▶ [DATA EXCERPT]:
──────
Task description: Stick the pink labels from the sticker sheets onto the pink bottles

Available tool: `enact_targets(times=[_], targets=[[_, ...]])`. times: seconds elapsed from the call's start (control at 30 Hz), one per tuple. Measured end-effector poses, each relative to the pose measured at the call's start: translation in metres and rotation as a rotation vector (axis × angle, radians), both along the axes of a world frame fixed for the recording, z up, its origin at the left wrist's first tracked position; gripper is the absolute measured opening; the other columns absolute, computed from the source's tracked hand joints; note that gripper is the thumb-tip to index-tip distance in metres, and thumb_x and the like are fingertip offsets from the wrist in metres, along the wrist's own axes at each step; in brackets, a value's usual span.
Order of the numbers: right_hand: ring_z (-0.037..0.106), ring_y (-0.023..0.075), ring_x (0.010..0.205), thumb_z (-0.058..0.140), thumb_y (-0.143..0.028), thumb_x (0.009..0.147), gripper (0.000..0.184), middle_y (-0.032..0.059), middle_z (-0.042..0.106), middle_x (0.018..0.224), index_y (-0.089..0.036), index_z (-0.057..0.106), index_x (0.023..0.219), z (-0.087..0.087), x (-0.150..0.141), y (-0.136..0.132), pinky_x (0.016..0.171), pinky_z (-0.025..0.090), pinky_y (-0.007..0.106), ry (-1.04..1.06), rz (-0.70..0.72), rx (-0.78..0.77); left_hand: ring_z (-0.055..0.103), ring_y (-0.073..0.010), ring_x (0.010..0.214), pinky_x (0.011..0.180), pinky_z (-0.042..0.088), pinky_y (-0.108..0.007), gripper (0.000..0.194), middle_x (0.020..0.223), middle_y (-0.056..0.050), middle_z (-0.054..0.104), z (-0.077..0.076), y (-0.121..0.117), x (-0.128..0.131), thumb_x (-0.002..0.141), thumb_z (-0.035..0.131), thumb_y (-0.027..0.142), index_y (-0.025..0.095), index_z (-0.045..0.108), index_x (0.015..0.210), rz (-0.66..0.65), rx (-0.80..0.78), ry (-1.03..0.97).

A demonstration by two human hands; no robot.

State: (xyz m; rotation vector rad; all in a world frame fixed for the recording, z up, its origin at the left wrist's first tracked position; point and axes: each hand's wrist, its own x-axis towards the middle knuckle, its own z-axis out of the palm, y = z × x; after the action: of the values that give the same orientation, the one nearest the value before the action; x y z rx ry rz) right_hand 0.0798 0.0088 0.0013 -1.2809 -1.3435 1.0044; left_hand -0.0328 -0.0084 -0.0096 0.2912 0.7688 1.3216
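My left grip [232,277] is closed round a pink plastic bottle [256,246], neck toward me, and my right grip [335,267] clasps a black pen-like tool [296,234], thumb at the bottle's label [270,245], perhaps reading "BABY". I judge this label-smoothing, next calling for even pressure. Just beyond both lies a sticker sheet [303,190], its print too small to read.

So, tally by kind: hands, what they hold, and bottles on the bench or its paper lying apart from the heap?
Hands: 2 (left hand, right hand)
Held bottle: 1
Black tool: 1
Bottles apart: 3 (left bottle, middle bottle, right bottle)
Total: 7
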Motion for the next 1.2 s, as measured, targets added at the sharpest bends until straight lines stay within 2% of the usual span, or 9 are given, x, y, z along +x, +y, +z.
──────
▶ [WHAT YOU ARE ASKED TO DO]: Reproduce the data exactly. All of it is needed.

▶ [SOLUTION BELOW]:
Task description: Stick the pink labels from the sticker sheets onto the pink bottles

Available tool: `enact_targets(times=[_], targets=[[_, ...]])`. times: seconds elapsed from the call's start (control at 30 Hz), one per tuple. Measured end-effector poses, each relative to the pose measured at the call's start: translation in metres and rotation as a rotation vector (axis × angle, radians), both along the axes of a world frame fixed for the recording, z up, its origin at the left wrist's first tracked position; gripper is the absolute measured opening; the other columns absolute, computed from the source's tracked hand joints; note that gripper is the thumb-tip to index-tip distance in metres, and thumb_x and the like are fingertip offsets from the wrist in metres, along the wrist's own axes at each step; in brackets, a value's usual span.
Order of the numbers: right_hand: ring_z (-0.037..0.106), ring_y (-0.023..0.075), ring_x (0.010..0.205), thumb_z (-0.058..0.140), thumb_y (-0.143..0.028), thumb_x (0.009..0.147), gripper (0.000..0.184), middle_y (-0.032..0.059), middle_z (-0.042..0.106), middle_x (0.018..0.224), index_y (-0.089..0.036), index_z (-0.057..0.106), index_x (0.023..0.219), z (-0.087..0.087), x (-0.150..0.141), y (-0.136..0.132), pinky_x (0.016..0.171), pinky_z (-0.025..0.090), pinky_y (-0.007..0.106), ry (-1.04..1.06), rz (-0.70..0.72), rx (-0.78..0.77); left_hand: ring_z (-0.055..0.103), ring_y (-0.073..0.010), ring_x (0.010..0.214), pinky_x (0.011..0.180), pinky_z (-0.042..0.088), pinky_y (-0.108..0.007), gripper (0.000..0.194), middle_x (0.020..0.223), middle_y (-0.056..0.050), middle_z (-0.054..0.104), z (-0.077..0.076), y (-0.121..0.117), x (-0.128..0.131), thumb_x (-0.002..0.141), thumb_z (-0.035..0.131), thumb_y (-0.027..0.142), index_y (-0.025..0.095), index_z (-0.045..0.108), index_x (0.015..0.210), rz (-0.66..0.65), rx (-0.80..0.78), ry (-1.03..0.97).

A demonstration by two human hands; no robot.

State: (xyz m; rotation vector rad; all in a world frame fixed for the recording, z up, its origin at the left wrist's first tracked position; point and axes: each hand's wrist, its own x-axis towards the middle knuckle, its own z-axis out of the palm, y = z × x; after the action: of the values that give the same orientation, the one nearest the value before the action; x y z rx ry rz) right_hand 0.0798 0.0088 0.0013 -1.2809 -1.3435 1.0044; left_hand -0.0328 -0.0084 -0.0096 0.2912 0.7688 1.3216
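My left grip [232,277] is closed round a pink plastic bottle [256,246], neck toward me, and my right grip [335,267] clasps a black pen-like tool [296,234], thumb at the bottle's label [270,245], perhaps reading "BABY". I judge this label-smoothing, next calling for even pressure. Just beyond both lies a sticker sheet [303,190], its print too small to read.

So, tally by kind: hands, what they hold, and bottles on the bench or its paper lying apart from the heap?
Hands: 2 (left hand, right hand)
Held bottle: 1
Black tool: 1
Bottles apart: 3 (left bottle, middle bottle, right bottle)
Total: 7
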Motion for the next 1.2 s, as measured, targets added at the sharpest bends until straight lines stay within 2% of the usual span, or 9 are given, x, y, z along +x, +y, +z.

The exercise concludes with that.